Dataset content:
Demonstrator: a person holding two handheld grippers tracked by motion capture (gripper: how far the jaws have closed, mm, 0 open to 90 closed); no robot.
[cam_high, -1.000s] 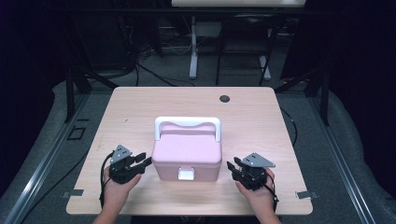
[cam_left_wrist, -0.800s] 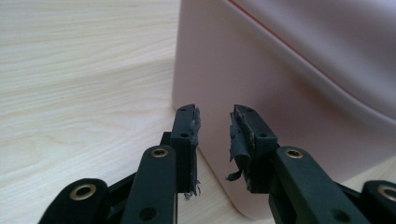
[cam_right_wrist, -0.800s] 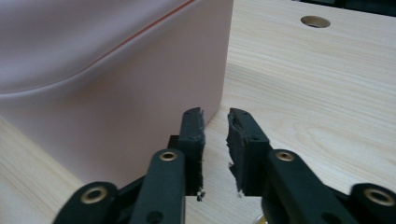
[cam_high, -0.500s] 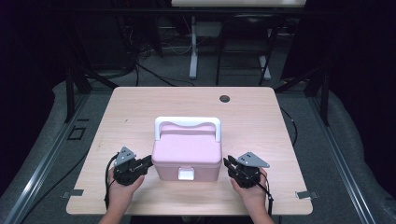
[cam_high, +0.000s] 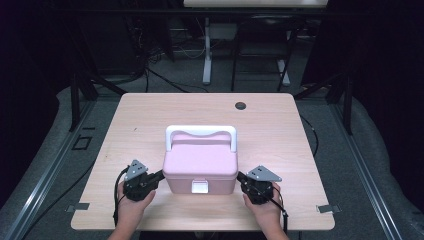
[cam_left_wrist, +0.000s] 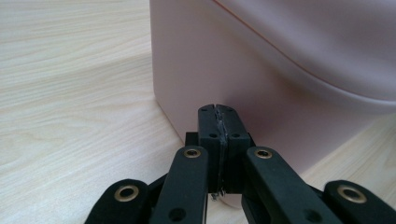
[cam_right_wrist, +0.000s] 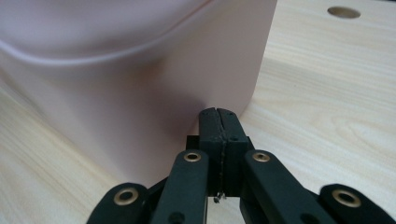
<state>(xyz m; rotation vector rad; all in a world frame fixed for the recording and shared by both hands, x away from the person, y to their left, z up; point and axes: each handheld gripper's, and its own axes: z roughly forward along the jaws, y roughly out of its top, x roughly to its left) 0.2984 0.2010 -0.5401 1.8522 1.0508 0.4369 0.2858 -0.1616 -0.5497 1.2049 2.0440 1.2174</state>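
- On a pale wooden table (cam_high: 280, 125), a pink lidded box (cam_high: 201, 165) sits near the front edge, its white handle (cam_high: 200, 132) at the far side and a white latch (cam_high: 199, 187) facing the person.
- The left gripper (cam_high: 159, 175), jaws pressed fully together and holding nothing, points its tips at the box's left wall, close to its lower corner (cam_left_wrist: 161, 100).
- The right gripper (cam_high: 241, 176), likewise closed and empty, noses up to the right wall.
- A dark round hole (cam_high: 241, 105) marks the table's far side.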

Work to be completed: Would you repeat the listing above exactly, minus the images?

Response box:
Demonstrator: a person holding two handheld grippers tracked by motion capture (gripper: how far the jaws have closed, mm, 0 open to 90 closed); no robot.
[cam_high, -1.000s] 
[cam_left_wrist, -0.800s] 
[cam_right_wrist, -0.800s] 
[cam_high, -0.500s] 
[cam_high, +0.000s] 
[cam_left_wrist, +0.000s] 
[cam_right_wrist, +0.000s] 
<state>(xyz m; rotation vector rad; all in a world frame fixed for the recording and shared by both hands, x away from the person, y to their left, z up; point and axes: each handheld gripper's, and its own axes: z roughly forward along the jaws, y roughly out of its top, x roughly to its left) 0.2984 0.2010 -0.5401 1.8522 1.0508 0.4369 0.2858 -0.1616 -0.5497 1.2049 2.0440 1.2174</state>
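- On a pale wooden table (cam_high: 280, 125), a pink lidded box (cam_high: 201, 165) sits near the front edge, its white handle (cam_high: 200, 132) at the far side and a white latch (cam_high: 199, 187) facing the person.
- The left gripper (cam_high: 159, 175), jaws pressed fully together and holding nothing, points its tips at the box's left wall, close to its lower corner (cam_left_wrist: 161, 100).
- The right gripper (cam_high: 241, 176), likewise closed and empty, noses up to the right wall.
- A dark round hole (cam_high: 241, 105) marks the table's far side.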

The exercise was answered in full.